═══ GIVEN RECORDS

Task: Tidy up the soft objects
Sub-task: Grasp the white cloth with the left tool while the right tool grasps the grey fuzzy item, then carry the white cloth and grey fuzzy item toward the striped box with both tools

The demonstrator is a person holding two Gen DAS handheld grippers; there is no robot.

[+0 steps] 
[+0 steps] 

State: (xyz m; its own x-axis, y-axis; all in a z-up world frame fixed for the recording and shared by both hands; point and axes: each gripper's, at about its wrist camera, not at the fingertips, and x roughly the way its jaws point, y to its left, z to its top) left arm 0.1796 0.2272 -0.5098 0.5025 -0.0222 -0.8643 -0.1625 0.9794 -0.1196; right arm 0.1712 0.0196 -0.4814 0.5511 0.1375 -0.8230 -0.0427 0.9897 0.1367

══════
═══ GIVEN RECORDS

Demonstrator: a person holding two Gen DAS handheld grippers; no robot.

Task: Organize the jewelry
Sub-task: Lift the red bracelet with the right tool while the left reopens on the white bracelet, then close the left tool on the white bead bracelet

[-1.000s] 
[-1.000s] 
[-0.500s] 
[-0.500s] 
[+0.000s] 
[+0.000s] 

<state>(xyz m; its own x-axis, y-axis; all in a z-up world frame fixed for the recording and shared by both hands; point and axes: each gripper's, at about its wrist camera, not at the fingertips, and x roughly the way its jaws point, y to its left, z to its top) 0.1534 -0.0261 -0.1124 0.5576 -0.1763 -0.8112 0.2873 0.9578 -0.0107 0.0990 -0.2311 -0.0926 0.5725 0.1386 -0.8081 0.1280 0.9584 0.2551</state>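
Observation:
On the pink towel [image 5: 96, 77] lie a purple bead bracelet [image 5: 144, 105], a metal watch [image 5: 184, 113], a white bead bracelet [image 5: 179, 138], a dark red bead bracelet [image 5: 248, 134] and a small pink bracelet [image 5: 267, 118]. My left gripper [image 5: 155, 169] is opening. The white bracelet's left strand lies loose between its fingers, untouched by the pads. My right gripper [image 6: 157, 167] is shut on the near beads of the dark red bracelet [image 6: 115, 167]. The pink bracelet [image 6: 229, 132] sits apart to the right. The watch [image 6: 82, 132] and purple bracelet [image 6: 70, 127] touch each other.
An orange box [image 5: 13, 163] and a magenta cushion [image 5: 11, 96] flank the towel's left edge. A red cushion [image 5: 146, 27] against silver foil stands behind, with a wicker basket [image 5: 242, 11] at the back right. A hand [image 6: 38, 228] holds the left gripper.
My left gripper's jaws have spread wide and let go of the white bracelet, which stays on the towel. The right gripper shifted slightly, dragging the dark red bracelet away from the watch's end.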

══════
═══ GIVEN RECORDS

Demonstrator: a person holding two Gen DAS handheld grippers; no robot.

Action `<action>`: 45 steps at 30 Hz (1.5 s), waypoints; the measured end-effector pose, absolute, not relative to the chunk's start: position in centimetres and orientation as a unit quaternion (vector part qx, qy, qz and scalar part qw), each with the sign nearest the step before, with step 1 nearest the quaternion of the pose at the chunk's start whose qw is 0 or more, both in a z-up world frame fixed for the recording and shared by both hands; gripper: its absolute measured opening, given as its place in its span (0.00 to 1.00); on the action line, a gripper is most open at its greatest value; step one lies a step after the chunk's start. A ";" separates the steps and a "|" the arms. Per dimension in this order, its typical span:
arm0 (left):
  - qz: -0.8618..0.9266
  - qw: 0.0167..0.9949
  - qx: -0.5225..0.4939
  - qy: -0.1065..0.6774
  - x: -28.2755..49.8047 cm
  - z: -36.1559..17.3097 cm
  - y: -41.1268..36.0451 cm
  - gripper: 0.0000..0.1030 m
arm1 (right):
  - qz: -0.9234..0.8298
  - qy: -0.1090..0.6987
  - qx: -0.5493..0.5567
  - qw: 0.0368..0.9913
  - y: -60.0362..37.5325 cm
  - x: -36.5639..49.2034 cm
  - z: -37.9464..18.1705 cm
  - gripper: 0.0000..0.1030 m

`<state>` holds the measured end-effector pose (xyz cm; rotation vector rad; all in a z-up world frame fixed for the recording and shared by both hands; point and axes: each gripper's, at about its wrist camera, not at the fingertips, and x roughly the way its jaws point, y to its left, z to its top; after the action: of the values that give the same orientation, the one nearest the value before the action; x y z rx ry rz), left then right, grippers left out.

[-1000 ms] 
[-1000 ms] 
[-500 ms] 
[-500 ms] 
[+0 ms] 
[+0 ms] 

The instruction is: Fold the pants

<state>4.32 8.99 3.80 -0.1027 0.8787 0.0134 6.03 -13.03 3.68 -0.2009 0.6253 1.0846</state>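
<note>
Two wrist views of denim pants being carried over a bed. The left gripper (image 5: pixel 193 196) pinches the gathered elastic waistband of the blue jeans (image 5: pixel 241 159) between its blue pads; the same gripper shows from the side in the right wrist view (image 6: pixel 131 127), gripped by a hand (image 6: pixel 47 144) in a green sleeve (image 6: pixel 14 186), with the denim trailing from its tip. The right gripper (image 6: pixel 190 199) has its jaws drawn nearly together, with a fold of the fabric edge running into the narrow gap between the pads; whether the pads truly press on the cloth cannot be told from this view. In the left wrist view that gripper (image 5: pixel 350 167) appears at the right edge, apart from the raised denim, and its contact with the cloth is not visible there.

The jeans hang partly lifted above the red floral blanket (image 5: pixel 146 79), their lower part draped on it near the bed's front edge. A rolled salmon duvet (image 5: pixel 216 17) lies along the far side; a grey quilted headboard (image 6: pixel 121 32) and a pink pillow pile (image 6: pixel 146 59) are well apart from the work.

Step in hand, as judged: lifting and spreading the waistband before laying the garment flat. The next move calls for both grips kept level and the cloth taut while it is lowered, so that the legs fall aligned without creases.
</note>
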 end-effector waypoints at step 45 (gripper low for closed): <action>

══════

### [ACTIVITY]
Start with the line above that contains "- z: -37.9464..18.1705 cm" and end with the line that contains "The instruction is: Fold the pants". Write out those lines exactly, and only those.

### [ANSWER]
  - z: -37.9464..18.1705 cm
  - gripper: 0.0000..0.1030 m

`<state>` holds the measured end-effector pose (xyz cm; rotation vector rad; all in a z-up world frame fixed for the recording and shared by both hands; point and axes: each gripper's, at about its wrist camera, not at the fingertips, and x roughly the way its jaws point, y to its left, z to its top; after the action: of the values that give the same orientation, the one nearest the value before the action; x y z rx ry rz), left then right, grippers left out.

[-1000 ms] 
[-1000 ms] 
[-500 ms] 
[-500 ms] 
[+0 ms] 
[+0 ms] 

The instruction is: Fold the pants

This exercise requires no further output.